Fear is a powerful emotion, a necessary emotion. It tells us when we shouldn’t do something. It saves us from making some of the gravest mistakes in our lives. In fact, without fear humanity wouldn’t exist today. In some ways, fear necessarily guides every action we take. It undoubtedly saved our ancestors from going into that dark cave inhabited by a saber-toothed tiger eons ago.

While that primal instinct was undoubtedly important, fear has morphed itself in today’s society. In some cases for the better, but in many cases for the worse. Fear prays on society today in so many ways. That original emotion directly correlated to our physical wellbeing, but it’s now attached to so much more – image, health, stability – sometimes for good, but often for the worse.

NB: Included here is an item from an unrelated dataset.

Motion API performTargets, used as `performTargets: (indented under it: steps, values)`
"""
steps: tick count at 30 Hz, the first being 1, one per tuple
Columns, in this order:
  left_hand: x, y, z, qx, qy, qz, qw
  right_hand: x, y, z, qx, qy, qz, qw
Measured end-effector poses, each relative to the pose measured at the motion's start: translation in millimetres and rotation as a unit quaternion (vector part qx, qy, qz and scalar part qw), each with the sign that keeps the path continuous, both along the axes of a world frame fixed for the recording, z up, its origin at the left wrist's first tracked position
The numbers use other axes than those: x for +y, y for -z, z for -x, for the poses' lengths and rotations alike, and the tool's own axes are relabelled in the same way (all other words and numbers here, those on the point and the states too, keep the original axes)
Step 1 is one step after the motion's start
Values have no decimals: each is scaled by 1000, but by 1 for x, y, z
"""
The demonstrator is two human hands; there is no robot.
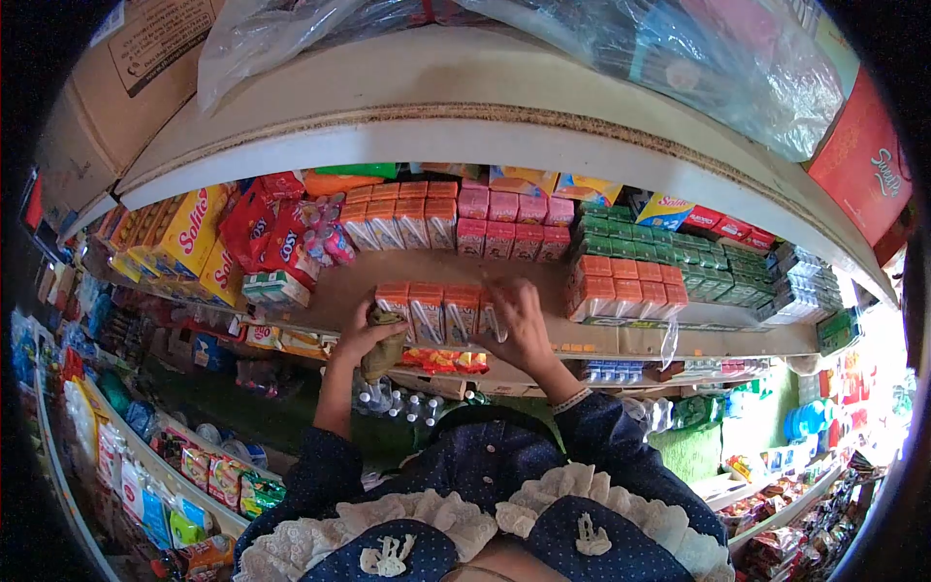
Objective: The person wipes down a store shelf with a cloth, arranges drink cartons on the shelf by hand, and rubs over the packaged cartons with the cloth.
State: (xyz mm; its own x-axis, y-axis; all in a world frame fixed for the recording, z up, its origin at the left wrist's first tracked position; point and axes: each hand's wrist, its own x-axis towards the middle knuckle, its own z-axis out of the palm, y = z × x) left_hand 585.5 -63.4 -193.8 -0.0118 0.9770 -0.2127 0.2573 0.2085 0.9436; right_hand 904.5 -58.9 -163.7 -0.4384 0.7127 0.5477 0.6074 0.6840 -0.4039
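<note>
Far left on the shelf (354, 274), yellow boxes (184, 242) stand next to red bags (281, 233). Small white-and-green cartons (276, 288) sit at the near side of the bags.

The left hand (357, 338) is closed around an olive cloth (382, 359). Its fingertips are at the left end of a row of orange-topped cartons (443, 315). This row stands upright at the near edge of the shelf, between the two hands and directly in front of the person.

The right hand (524, 327) is partly open, with bent fingers at the right end of the row. Whether it grips firmly or only steadies the row cannot be told.

Beyond the row, exposed shelf surface separates it from the far orange cartons (400, 221) and, to their right, the pink cartons (512, 231). Right of the right hand, an orange block (626, 289) stands near the shelf edge, with green cartons (703, 260) beyond and to its right.

Status, as judged: partway. The far and right-hand blocks are stacked in close order and free of both hands. The near row remains to be released and is apart from the far stacks.
</note>
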Motion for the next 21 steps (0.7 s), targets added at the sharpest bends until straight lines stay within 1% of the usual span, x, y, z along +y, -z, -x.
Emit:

Fear is more pervasive, I think, more subtle, than anyone realizes. Talk to any liberal  (about fear) in the US and they’ll undoubtedly mention Fox News and the culture of fear it propagates throughout the conservative base. And they would, of course, be correct – just listen to one of Glen Becks rants and raves. But I think the culture of fear is far more ingrained, far more subversive than most people realize.

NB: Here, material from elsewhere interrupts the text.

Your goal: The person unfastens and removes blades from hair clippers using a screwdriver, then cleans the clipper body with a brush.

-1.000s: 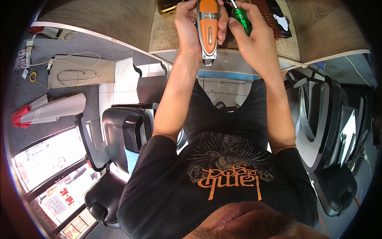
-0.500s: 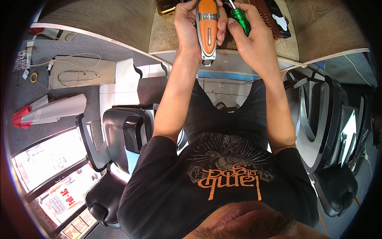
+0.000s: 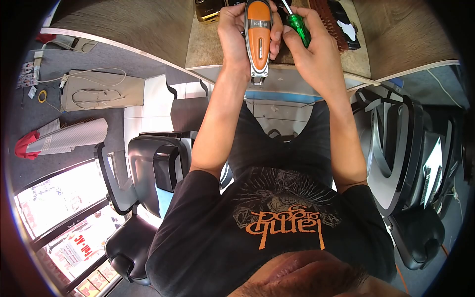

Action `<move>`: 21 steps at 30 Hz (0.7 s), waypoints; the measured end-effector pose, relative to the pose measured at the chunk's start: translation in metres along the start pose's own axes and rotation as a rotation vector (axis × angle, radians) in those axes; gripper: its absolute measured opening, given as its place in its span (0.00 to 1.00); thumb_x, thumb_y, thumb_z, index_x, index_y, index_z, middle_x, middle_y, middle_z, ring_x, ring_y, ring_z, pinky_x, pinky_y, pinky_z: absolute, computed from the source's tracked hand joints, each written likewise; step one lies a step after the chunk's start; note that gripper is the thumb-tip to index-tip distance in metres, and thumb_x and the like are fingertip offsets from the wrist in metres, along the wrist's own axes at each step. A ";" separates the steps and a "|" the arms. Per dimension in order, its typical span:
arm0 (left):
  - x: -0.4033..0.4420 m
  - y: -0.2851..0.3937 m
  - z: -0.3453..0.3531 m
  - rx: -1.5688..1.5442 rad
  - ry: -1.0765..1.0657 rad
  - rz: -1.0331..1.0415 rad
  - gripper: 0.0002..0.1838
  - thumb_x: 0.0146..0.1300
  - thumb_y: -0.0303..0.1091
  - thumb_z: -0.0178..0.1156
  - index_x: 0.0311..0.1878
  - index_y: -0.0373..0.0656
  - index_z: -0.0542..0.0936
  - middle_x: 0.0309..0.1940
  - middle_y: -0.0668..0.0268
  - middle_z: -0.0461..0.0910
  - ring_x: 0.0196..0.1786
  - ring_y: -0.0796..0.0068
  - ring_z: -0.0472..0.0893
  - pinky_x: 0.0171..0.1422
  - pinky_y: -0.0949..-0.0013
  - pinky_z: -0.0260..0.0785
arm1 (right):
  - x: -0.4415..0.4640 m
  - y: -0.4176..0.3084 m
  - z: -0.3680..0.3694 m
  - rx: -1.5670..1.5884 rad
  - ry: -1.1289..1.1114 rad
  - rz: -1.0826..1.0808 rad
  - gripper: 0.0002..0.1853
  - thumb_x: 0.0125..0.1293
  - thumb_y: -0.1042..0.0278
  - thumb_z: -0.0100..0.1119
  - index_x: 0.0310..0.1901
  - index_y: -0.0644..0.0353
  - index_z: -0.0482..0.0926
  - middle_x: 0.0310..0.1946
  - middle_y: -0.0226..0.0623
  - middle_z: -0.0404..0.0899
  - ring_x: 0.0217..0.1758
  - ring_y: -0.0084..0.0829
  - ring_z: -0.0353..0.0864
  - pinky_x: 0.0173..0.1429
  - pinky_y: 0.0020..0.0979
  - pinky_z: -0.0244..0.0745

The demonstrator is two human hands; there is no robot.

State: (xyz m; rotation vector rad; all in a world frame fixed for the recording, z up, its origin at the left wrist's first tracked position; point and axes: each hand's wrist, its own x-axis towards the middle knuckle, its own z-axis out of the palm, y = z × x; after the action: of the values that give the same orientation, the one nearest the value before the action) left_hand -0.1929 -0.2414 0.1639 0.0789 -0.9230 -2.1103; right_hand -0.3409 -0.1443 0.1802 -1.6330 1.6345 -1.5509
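An orange hair clipper [image 3: 259,42] with silver edges lies in my left hand [image 3: 233,39], whose fingers wrap round its sides. Its metal end points down toward my body, and the opposite end is cut off by the top of the view. Beside it, my right hand [image 3: 316,49] grips a screwdriver [image 3: 300,30] by its clear green handle. The screwdriver's shaft tilts up and to the left, its tip out of view. Both hands are above the front part of a worn brown shelf [image 3: 203,52].
A gold and black device [image 3: 209,12] stands left of my hands. To the right lie a brown-bristled brush [image 3: 328,20] and a black item with a white patch [image 3: 349,30]. Wooden side panels flank the shelf. Black salon chairs [image 3: 153,153] stand on either side of me.
The screwdriver has shifted slightly, and more of its shaft shows. My left hand still holds the clipper in nearly the same place.
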 end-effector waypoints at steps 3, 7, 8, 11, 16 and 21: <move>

Could you quite your job if you hated it? Move to a new country on a whim? Ask that cute girl or boy you’ve been crushing on for the past six months out? Some people undoubtedly do, any and all of those things; good for them. Most people, however, can’t or won’t. Fear prevents them from doing it. It isn’t active, visceral fear; it’s latent inert intangible fear. It’s something most people don’t even realize exists.

I’m making these grand, sweeping generalizations because of my growing awareness of them. Perhaps it’s a result of living in Singapore – the government actively instills fear in the population. Or maybe I’ve just become more attune to it – living so closely with people who have chosen to resist it (well maybe, but something convinced us all to up and move out).

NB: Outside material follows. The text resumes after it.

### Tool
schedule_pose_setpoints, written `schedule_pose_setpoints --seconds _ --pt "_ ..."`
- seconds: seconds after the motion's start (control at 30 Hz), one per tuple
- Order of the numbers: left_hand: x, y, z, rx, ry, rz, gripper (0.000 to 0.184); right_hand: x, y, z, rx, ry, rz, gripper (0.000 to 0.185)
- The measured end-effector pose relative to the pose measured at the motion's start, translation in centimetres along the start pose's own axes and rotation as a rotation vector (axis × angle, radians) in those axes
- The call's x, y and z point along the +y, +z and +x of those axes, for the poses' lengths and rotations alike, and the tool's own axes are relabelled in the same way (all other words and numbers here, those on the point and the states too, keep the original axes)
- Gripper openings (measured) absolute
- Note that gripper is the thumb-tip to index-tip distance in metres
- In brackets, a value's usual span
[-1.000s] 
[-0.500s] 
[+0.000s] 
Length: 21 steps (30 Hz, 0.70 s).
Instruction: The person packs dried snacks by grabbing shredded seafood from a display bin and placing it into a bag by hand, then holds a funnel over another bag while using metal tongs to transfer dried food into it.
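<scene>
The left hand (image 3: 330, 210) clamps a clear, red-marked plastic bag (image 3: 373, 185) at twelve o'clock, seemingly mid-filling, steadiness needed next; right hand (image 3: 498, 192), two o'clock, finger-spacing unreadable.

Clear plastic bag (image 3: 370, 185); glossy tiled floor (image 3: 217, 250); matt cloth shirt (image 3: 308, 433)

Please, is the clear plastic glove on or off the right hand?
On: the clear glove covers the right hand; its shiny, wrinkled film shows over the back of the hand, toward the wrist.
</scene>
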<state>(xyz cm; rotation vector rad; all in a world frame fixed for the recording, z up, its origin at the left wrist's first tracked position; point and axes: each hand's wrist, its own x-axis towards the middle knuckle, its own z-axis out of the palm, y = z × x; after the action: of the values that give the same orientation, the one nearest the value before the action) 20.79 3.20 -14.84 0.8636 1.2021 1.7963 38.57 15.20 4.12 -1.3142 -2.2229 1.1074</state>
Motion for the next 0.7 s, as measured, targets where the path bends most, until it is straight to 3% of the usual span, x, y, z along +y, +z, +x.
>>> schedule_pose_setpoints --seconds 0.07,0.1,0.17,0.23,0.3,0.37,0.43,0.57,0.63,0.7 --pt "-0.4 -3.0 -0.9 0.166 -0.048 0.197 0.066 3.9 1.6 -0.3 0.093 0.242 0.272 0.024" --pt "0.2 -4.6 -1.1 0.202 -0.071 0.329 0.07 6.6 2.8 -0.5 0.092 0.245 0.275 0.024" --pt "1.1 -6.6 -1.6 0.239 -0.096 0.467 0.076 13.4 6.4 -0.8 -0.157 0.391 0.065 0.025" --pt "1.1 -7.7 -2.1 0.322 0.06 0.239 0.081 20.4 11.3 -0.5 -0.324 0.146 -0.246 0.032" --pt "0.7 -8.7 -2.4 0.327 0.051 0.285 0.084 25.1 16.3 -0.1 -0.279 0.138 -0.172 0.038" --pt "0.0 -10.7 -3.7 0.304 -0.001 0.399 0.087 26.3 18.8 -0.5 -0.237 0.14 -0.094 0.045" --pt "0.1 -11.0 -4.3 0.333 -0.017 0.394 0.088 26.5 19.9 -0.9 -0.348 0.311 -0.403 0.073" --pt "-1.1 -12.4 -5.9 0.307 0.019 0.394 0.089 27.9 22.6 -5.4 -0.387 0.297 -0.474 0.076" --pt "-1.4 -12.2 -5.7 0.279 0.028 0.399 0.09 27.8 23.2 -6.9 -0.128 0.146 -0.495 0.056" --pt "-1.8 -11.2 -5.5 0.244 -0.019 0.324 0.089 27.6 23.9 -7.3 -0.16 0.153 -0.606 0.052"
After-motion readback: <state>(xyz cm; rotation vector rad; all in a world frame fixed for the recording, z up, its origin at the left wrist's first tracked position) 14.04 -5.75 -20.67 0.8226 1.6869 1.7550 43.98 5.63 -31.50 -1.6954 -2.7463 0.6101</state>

I’m coming to realize that popular culture – pervasive culture – utilizes fear on a subconscious level. You see it in the advertisements, the political slogans, and what have you more than anything else, but it pervades society on a much more individual level. Ask someone for advice and they will probably counsel you towards the least radical course, the safest action. And hell, most of the time, they’re right. But hearing that over and over again – it wears a groove in our subconscious selves away from the radical course – towards safety and stagnation.

It takes courage to confront that latent insipid fear and rebel against it. It takes awareness. What is the true motivation behind your course of action? Personally, I’m examining mine a little more closely – the origin and the source – to see the root emotion. I am finding the results startling. More though, I see it in other people – a stagnation stemming from fear coated in supercilious logic. Take a second look. You might be surprised.